Frank Herbert: Hijos de Dune

Título original: Children of Dune
Idioma original: Inglés
Año: 1976
Editorial: DeBolsillo (2010)
Género: Novela
Valoración: A los leones

Tras más de mes y medio de vacaciones (si lo que un padre de familia tiene en verano puede considerarse vacaciones), vuelvo con las pilas cargadas y el zurrón lleno de libros. El primero de ellos, no por ser más importante sino por haber supuesto un alivio terminarlo, es la tercera entrega de la (primera) trilogía de Dune (que empecé el verano pasado con Dune y El mesías de Dune).

Tras la desaparición de Paul Atreides en las dunas de Arrakis, emperador galáctico y mesías de Dune, el gobierno recae en su hermana Alia, la abominación, quien deberá ejercer la regencia hasta la mayoría de edad de los hijos gemelos de Paul, Leto II y Ghanima. Las intrigas y las distintas luchas por el poder llenan de inestabilidad el palacio imperial, a lo que se suma la aparición de un misterioso profeta que es aclamado por el pueblo como el propio Paul.

Debo reconocer que me lancé a la lectura de este libro con gran expectación. Sí, las entregas anteriores me habían dejado un muy buen sabor de boca y, aunque ya sabía de antemano que con leer esta primera trilogía ya iba a ser suficiente para mí (la saga se extiende en secuelas y precuelas ad infinitum), esperaba dejar cerrado un ciclo. Y tanto que así ha sido.

Tras casi 550 páginas puedo decir que Hijos de Dune es una tercera parte innecesaria para la historia global, la cual podría haber terminado tranquilamente con el segundo libro. La trama principal es liosa incluso para una saga ya de por sí enrevesada. Los personajes, pese a que el libro los trata desde sus más profundos pensamientos, tienen tendencia a disolverse y quedar fundidos en un mediocre gris. Las conversaciones aspiran a ser poco menos que proverbiales y llenas de sabiduría, cuando en realidad son plomizas, repetitivas y, en su gran mayoría, carentes de significado real.
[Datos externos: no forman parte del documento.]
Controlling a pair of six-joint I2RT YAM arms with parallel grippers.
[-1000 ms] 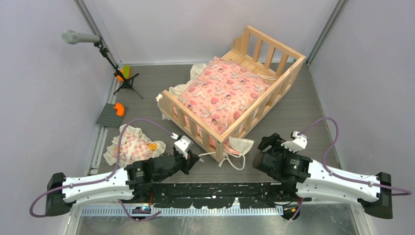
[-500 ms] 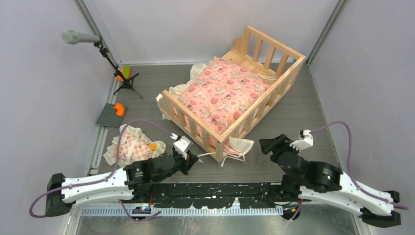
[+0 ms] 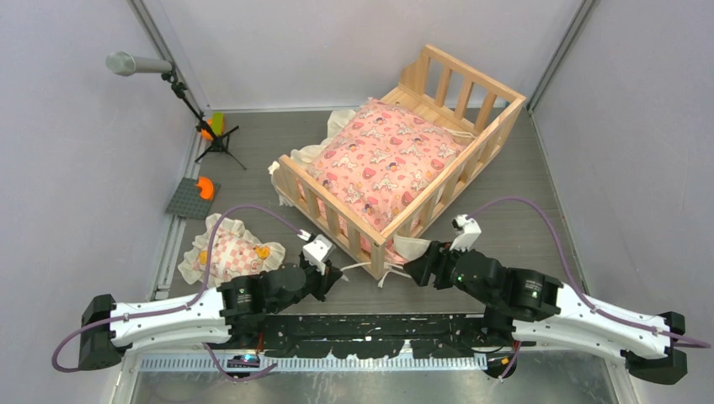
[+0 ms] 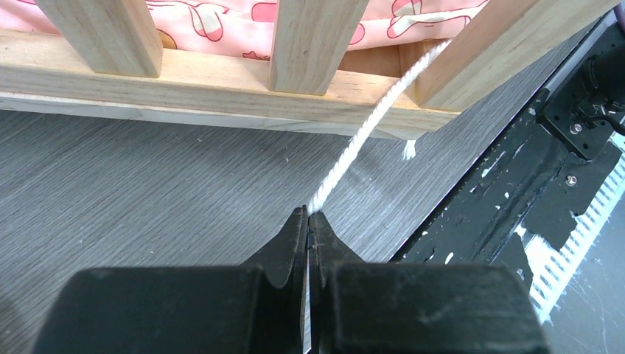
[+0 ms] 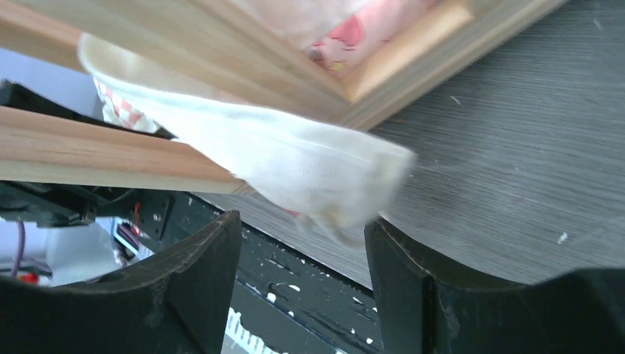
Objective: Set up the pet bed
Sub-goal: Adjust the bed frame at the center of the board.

Es cierto que esta trilogía hay que valorarla en su momento, cuando supuso un antes y un después en el mundo de la ciencia ficción, pero eso no quita la evidente falta de calidad de este tomo. Este libro vive descaradamente de las rentas de la fama (merecida, por supuesto) de sus predecesores y solo consigue desgastar la idea original. Los conceptos que Frank Herbert creó y desarrolló tan maravillosamente en los dos primeros libros ahora resultan aburridos a fuerza de machacar con ellos insistentemente (sin llevar al lector a ningún lugar en concreto).

Y eso que todavía no he entrado a mencionar tres de las cosas que más me enfurecieron:

a) la cantidad exasperante de capítulos de relleno que nos podemos encontrar entre sus páginas. De verdad que este libro podría, no, DEBERÍA ser bastante más corto.

b) el predecible y precipitado final (aunque, a esas alturas de la lectura, sinceramente, ya me daba lo mismo).

Y, por supuesto, no me puedo olvidar de c) la HORRIBLE traducción de Domingo Santos. Ya sé que lo he venido mencionando en las otras dos reseñas anteriores de Dune, pero es que en esta edición ya riza el rizo. Erratas sangrantes, errores de puntuación, incoherencias de tiempo, orden nefasto de las palabras (sobre todo lo relacionado a la relación sustantivo-adjetivo), traducciones literales del inglés al español y, mi favorito, nulo entendimiento de cómo usar el adjetivo/adverbio tal en lengua castellana. Paso a dejaros aquí un fragmento de la página 372 para que veáis que esto no me lo invento yo y que este caballero, o bien no es hispanohablante, o sufre una severa dislexia:

” –¿Qué es lo que estáis haciendo conmigo? –preguntó–. ¿Cuáles son vuestros planes hacia mí?
–Intentó [sic] desparramarte sobre el universo –dijo ella–. Intentó [sic] que puedas convertirte en cualquier cosa que desees profundament.e [sic]
El [sic] digirió aquello por unos instantes.”

En serio, he leído bastantes obras autoeditadas y/o de editoriales de dudosa reputación cuya gramática es mucho mejor que esta. Creo que una editorial como DeBolsillo, que pertenece al todopoderoso grupo Penguin, no puede permitirse tener semejante bodrio en los estantes de las librerías de América Latina y España.

Para finalizar, y haciendo una valoración global de la trilogía, recomendamos las dos primeras partes, sí, pero lo que de verdad recomendamos es darse por satisfechos antes de abrir Hijos de Dune. En serio.